Figure 3 focuses on employer costs for private group health benefits and for non-health benefits as percentages of total compensation (i.e., benefits plus wages) to show more clearly the changes over time.  Non-health benefits increased as a share of total compensation from the 1960s to the 1980s, but have fallen modestly since.  On the other hand, employer payments for health benefits have increased as a share of total compensation in every decade, reaching 6.8 percent of compensation in 2008.

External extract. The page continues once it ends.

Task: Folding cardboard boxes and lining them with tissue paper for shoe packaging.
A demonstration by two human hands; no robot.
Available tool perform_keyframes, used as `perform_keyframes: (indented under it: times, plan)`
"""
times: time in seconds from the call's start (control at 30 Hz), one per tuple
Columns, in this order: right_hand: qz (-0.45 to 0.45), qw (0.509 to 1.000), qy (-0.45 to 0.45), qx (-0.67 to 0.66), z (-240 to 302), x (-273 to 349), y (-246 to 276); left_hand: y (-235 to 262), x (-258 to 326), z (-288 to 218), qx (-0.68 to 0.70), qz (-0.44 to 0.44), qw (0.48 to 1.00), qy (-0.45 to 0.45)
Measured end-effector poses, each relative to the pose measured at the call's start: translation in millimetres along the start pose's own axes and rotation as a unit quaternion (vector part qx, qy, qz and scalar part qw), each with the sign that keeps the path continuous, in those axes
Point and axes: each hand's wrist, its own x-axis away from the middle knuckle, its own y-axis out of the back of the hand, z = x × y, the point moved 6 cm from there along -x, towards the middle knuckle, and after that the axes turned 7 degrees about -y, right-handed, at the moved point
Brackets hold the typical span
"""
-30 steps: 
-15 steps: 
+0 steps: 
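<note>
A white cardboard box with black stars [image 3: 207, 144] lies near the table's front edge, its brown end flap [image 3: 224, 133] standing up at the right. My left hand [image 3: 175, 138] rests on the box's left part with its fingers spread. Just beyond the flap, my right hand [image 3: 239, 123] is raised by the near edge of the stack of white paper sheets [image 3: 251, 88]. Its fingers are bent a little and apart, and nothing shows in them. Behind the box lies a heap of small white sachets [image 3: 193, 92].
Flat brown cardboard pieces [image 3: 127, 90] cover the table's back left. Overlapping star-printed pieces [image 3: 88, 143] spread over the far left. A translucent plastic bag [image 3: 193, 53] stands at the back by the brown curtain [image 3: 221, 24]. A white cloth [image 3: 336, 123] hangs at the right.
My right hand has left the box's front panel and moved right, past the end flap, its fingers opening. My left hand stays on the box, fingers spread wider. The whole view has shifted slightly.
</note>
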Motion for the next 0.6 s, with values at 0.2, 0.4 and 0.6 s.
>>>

marketplace101309fig3_1.gif

Source: U.S. Department of Commerce, Bureau of Economic Analysis, National Income and Product Accounts, 1960-2008, Tables 1.1.5, 2.1, 6.11B, 6.11C, & 6.11D.
Note: Percentages shown are averages of annual shares for each time period.

Conclusion

Many people feel the burden of health care costs directly when they use medical goods and services.  However, another way these expenses may affect families’ well-being is by slowing the increase in their paychecks each year.  These figures show that the share of employee compensation going to health benefits has risen substantially over time, while the share going to wages has fallen.  Absent fundamental change in cost growth, these trends seem likely to continue.

The snapshot was prepared by Paul Jacobs, Kaiser Family Foundation, 2007 and updated in November 2009 by Bianca DiJulio.  Figure 2 largely reproduces an exhibit presented at several briefings and meetings by Len Nichols, Ph.D., of the New America Foundation.  We thank Dr. Nichols for permitting us to reuse and expound upon his work.

Notes:

1. Kaiser Family Foundation, Kaiser Health Tracking Poll—July 2009.  Available online at: http://www.kff.org/kaiserpolls/posr072309pkg.cfm.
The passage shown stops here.